Her future husband Fedor Rjabič was released from the Gulag at the start of 1943.
After being released from a labour camp he entered the Czechoslovak Army (back row, third from left).
Ivan Rjabič with photos of his parents take by the NKVD after their arrest. During an interview he revealed a further chapter in his father’s chequered life to historians.
After the war Fedor Rjabič and Marie Mohoritová settled near the West German border. One day Rjabič led Vasil Sličko, a former Gulag prisoner and comrade-in-arms, across it.
Vasil Sličko was imprisoned at the Ivdellag for illegally crossing the border into the USSR. He was released under the amnesty of 15 January 1943. He succeeded in escaping from Communist Czechoslovakia to West Germany in March 1949.

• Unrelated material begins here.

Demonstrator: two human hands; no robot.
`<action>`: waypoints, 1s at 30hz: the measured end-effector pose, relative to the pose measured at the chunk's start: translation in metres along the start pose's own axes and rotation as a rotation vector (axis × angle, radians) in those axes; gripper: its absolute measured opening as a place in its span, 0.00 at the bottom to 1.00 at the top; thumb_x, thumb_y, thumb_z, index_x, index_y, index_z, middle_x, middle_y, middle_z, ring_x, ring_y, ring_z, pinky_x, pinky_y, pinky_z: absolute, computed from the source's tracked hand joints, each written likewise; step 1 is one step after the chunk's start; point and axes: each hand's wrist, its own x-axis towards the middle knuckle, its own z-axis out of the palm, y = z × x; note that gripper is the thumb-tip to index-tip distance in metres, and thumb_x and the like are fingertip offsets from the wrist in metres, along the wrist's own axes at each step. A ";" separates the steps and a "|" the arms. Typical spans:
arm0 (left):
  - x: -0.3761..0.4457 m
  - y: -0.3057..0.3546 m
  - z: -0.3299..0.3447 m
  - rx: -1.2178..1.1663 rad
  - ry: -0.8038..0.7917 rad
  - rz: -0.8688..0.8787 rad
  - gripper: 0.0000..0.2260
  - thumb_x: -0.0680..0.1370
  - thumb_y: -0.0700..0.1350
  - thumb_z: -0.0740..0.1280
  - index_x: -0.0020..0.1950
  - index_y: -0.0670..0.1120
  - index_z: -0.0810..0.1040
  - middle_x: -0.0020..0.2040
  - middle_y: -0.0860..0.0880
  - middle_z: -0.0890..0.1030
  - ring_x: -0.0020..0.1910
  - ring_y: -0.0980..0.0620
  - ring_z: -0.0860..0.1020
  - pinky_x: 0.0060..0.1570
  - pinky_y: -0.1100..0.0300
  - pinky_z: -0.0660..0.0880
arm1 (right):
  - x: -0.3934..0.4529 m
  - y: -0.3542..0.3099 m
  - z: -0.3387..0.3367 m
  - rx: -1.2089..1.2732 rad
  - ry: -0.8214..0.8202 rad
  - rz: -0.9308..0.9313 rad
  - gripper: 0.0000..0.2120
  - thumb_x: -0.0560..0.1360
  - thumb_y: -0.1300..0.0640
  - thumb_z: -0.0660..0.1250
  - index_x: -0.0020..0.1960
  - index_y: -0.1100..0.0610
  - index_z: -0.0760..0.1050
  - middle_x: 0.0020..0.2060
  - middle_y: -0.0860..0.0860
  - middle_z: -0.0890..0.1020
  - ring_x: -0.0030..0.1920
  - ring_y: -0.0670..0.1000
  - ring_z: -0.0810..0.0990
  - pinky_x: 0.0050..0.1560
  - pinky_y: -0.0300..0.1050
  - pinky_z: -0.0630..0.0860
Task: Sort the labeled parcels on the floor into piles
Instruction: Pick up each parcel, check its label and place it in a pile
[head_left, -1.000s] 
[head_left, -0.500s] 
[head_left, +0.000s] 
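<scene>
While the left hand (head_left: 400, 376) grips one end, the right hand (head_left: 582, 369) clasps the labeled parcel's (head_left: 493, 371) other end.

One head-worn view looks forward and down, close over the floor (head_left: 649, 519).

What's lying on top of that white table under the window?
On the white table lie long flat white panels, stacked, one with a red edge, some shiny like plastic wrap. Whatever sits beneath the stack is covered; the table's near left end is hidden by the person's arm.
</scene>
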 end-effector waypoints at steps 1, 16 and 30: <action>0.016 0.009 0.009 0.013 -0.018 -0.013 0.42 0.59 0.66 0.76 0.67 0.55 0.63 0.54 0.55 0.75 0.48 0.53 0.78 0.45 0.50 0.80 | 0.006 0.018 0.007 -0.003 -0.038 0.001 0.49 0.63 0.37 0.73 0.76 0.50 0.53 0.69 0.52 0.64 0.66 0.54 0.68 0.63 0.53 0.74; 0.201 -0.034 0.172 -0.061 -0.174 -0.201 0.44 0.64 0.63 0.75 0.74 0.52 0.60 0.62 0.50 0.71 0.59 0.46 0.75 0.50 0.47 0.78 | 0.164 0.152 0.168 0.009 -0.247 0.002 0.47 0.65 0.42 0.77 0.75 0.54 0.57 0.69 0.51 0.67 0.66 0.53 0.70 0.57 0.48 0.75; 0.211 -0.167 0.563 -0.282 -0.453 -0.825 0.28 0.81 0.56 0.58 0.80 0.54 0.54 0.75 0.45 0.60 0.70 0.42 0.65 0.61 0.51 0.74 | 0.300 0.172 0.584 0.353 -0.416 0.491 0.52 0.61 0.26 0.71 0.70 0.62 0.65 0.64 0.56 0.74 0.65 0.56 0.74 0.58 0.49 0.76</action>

In summer 1949 Ivan Sličko, imprisoned in the Gulag between 1939 and 1943, asked Fedor Rjabič to smuggle him to the West. However, the armed group with which he planned to escape was uncovered and arrested. Ivan Sličko was sentenced to 15 years in Czechoslovak labour camps on 13 April 1950.
Dozens of former Gulag prisoners were sentenced to prison by the Communist regime. For instance, after his return home Julius Kostovič, a Norillag prisoner, was sentenced to 15 years in a show trial.